WHAT YOU SHOULD DO:
Return the full listing word for word, but drop every picture from it.

Start of COLLECTED MATERIAL

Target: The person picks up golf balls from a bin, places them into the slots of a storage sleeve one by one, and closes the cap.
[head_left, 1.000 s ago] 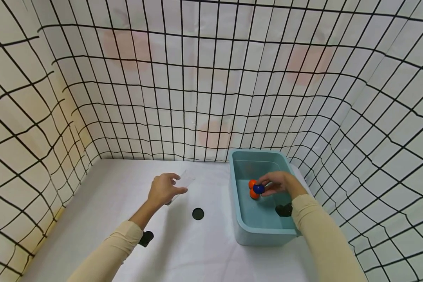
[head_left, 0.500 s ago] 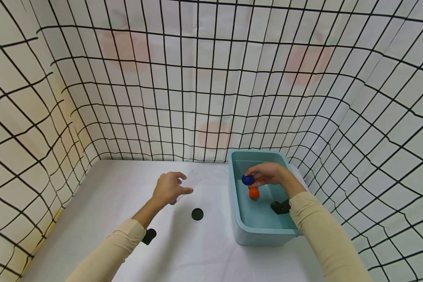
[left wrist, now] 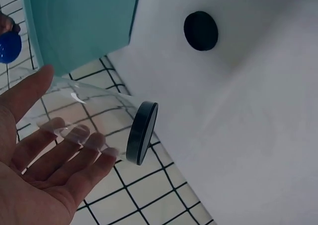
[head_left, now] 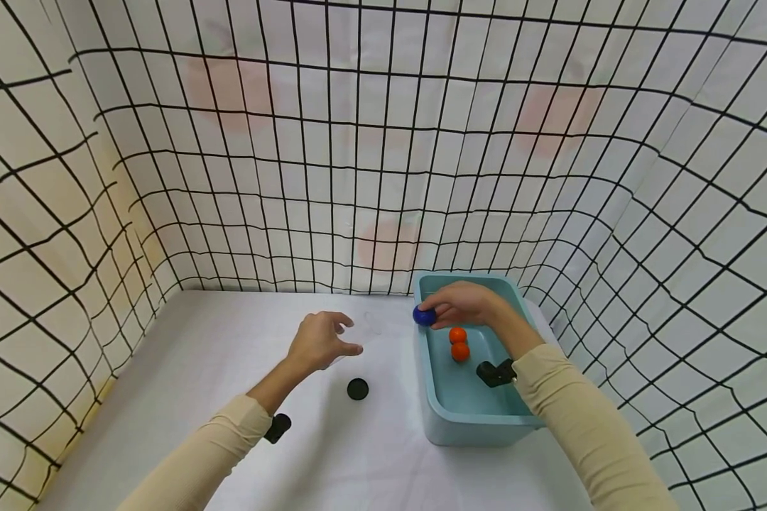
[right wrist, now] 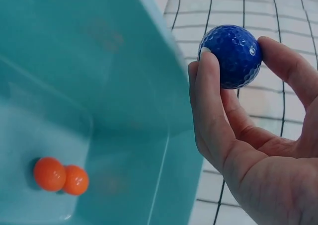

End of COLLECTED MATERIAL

ANSWER TO THE EXERCISE:
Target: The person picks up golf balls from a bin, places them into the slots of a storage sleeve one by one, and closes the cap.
[head_left, 1.000 s ago] 
[head_left, 0.500 s ago] 
[left wrist, now] 
[head_left, now] 
[right wrist, now] 

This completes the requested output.